PEMBANGUNAN DI KOTA SUKABUMI SAAT INI BERKEMBANG SANGAT PESAT

Reporter : ENDANG SUMARDI

Pembangunan di Kota Sukabumi saat ini berkembang sangat pesat, ditandai dengan semakin banyaknya sarana perdaganagan modern, hotel, industri, rumah sakit, klinik dan yang lainnya. Demikian disampaikan Wakil Walikota Sukabumi, H. Achmad Fahmi, S.Ag., M.M.Pd., pada Sosialisasi Pelaporan Pelaksanaan Dokumen Lingkungan Hidup bagi para pelaku usaha dan kegiatan di Kota Sukabumi, tepatnya tanggal 18 Desember 2017, di Ballroom Hotel Maxone Sukabumi.

Ditandaskannya, pesatnya pembangunan di Kota Sukabumi ini, dapat memberikan dampak yang positif, diantaranya pada kenaikan PAD (Pendapatan Asli Daerah), transfer terknologi dan penyerapan tenaga kerja. Namun di sisi lain, juga dapat memberkan dampak yang negatif, seperti limbah usaha dan kegiatan, apabila tidak dikelola dengan baik dan benar. Karena dapat mengganggu terhadap keseimbangn lingkungan dan pembangunan lingkungan hidup di Kota Sukabumi.

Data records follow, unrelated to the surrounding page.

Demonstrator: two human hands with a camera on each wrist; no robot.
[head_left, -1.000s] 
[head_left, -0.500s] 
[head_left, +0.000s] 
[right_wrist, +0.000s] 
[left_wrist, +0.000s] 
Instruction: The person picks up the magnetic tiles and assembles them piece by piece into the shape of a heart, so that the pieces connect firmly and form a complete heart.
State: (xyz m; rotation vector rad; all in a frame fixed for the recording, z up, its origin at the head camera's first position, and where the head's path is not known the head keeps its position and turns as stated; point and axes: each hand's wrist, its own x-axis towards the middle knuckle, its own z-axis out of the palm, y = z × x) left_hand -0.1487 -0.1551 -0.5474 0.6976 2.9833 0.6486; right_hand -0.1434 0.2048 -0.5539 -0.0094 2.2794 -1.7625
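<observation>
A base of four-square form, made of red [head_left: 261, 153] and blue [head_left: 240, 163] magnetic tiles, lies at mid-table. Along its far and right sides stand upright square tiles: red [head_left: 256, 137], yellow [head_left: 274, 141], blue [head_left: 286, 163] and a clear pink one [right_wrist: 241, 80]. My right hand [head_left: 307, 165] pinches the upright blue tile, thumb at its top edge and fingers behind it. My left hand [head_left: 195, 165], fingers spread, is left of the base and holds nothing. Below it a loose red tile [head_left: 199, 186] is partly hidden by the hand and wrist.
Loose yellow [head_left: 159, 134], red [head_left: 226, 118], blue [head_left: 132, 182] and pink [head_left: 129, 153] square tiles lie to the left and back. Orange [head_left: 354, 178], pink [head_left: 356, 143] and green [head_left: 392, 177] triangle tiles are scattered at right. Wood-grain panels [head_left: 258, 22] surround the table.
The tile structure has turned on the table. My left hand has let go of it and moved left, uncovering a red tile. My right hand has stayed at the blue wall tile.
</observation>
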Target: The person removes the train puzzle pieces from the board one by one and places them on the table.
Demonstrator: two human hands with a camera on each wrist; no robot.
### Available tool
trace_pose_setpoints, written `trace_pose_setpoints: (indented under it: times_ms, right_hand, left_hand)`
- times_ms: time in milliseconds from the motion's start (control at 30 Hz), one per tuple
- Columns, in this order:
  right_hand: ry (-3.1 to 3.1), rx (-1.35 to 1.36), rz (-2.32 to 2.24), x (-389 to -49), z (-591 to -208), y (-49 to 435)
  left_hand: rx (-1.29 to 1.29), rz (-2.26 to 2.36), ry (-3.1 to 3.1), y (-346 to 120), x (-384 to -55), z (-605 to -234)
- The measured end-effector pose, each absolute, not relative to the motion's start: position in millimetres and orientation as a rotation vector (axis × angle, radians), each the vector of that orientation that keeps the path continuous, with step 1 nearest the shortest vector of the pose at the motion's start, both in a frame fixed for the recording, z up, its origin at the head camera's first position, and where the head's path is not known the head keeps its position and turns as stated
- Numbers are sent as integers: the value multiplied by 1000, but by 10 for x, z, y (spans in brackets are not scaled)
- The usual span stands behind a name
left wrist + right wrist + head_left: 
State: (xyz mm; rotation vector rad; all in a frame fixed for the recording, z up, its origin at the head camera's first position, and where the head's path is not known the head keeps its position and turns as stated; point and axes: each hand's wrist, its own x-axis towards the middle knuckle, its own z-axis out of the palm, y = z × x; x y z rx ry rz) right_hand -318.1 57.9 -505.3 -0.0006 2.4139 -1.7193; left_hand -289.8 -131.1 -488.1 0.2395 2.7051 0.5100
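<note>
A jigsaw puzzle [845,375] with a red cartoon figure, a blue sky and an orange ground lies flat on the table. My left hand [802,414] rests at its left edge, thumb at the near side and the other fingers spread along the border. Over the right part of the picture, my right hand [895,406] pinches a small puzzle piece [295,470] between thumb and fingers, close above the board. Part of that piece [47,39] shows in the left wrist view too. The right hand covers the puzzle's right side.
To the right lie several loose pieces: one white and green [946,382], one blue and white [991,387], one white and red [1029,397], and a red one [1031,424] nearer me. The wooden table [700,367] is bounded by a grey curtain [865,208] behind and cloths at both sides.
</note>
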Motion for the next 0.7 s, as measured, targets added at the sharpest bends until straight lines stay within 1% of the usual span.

Untuk itu, tingkat kesadaran dan pemahaman dari para pelaku usaha dan kegiatan di Kota Sukabumi ini, khususnya dalam melakukan pengelolaan dan pemantauan lingkungan hidup, harus senantiasa ditingkatkan dan dikembangkan secara optimal. Sebab para pelaku usaha dan kegiatan di Kota Sukabumi ini, belum sepenuhnya menyadari dan memahami dalam melakukan pengelolaan dan pemantauan lingkungan hidup. Buktinya berdasarkan data yang ada di DLH (Dinas Lingkungan Hidup) Kota Sukabumi, tingkat penyampaian laporan pengelolaan dan pemantauan lingkungan hidup baru mencapai 9 persen. Berkaitan dengan hal tersebut, untuk mendorong sekaligus meningkatkan kesadaran dan pemahaman para pelaku usaha dan kegiatan di Kota Sukabumi, terutama dalam melakukan pengelolaan dan pemantauan lingkungan hidup, harus terus dilaksanakan dan ditingkatkan secara optimal, diantaranya melalui sosialisasi.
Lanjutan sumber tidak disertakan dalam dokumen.